Вам, не спорю, может быть, не стоит ни малейшего труда расказнить во мне такой нечеловеческий скептицизм по отношению к обоюдному сочувствию существ, созданных быть братьями; но поверьте же и вы мне, когда я скажу вам, что прозвище мое «Иван Сизой» я имею намерение в самом скором времени заменить псевдонимом «Иван Сивый», потому что то постоянное самое каменное равнодушие, то самое звериное непонимание, с которыми люди, от каких я имел право ожидать совершенно обратного, встречали и мои для них жертвы, и мои на них надежды, – сделали из меня, по-настоящему, еще бы здорового, свежего малого, какого-то ни к чему не годного сивого мерина, разбитого на все четыре ноги.

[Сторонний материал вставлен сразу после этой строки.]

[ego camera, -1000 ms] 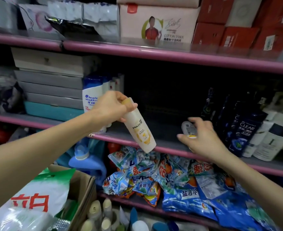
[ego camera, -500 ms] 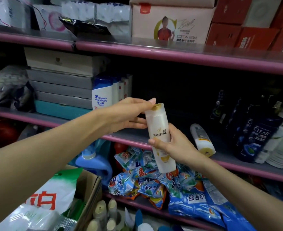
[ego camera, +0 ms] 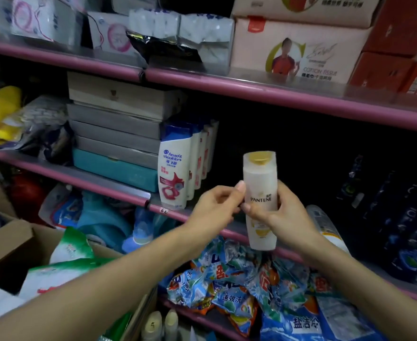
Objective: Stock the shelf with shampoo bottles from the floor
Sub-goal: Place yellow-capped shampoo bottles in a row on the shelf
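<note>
Nearest the camera, two bare forearms reach up from the bottom of the view. Between them and to the left sits an open cardboard box [ego camera: 10, 244] holding green-and-white bags [ego camera: 72, 247]. Just past its corner, low down, the pale caps of several bottles on the floor [ego camera: 162, 324] show; their bodies are cut off by the frame edge. To the right of these, crinkled blue detergent packets [ego camera: 239, 289] are heaped on the bottom shelf.

Further in, the right hand [ego camera: 282, 217] holds a white Pantene shampoo bottle [ego camera: 260, 190] upright, gold cap on top, in front of the pink edge of the middle shelf [ego camera: 109, 190]. Its fingers are curled round the bottle's middle, fingertips on the label side and thumb behind the far edge. The left hand [ego camera: 214, 209] is beside the bottle on the left, fingers loosely bent with the thumb tip touching the bottle's left edge; it is blurred, so I cannot tell whether it actually grips.

Behind the right wrist, a second pale bottle [ego camera: 325, 225] lies on its side on the middle shelf. Left of the hands, a row of Head & Shoulders bottles [ego camera: 175, 168] stands at the shelf front, next to a stack of flat grey and teal boxes [ego camera: 114, 134]. Dark Clear bottles [ego camera: 413, 230] crowd the right end. The top shelf carries a cotton tissue carton [ego camera: 298, 50] and red boxes [ego camera: 396, 57].
</note>
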A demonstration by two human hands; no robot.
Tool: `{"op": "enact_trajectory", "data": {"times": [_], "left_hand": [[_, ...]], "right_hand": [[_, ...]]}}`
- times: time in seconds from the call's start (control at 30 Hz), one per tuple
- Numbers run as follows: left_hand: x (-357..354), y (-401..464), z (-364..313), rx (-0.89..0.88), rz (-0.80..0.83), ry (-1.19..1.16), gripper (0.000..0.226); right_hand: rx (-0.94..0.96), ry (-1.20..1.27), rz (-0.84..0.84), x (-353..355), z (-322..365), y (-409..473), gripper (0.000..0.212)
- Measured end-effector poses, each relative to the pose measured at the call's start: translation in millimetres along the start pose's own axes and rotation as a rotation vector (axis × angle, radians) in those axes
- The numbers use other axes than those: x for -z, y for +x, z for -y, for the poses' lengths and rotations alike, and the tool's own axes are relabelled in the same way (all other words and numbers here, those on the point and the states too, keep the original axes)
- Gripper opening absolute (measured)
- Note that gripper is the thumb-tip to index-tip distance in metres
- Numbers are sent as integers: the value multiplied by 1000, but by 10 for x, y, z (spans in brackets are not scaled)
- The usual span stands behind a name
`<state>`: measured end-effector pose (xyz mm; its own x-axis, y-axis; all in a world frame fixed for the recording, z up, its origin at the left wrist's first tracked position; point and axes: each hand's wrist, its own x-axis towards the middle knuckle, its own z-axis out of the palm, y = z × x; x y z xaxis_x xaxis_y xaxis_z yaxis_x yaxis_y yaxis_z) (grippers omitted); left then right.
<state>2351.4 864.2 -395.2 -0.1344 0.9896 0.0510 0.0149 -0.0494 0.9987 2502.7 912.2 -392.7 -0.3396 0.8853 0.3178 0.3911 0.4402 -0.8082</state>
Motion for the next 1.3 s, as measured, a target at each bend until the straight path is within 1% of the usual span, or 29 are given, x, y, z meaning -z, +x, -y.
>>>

Для всех вас вообще, конечно, нет большой беды, если какой-нибудь Иван Сизой, вследствие различных соображений, переменяет свою фамилию; но могу вас уверить, что, в частности лично для Ивана Сизого, нет больше беды, как тогда, когда он думает о том, куда именно разлетелись его силы, весьма необходимые ему в настоящем случае для того, собственно, чтобы не дать себя обуть в лапти тогда, когда на его ногах еще не совсем развалились кожаные сапоги. Не доказываю справедливости моей мысли на том основании, что для этого мне неизбежно пришлось бы удариться в лирический тон, с которым я дал себе слово распроститься навек, ибо лиризм – враг мой. Выходит всегда как-то так, что он уменьшает цену печатного листа…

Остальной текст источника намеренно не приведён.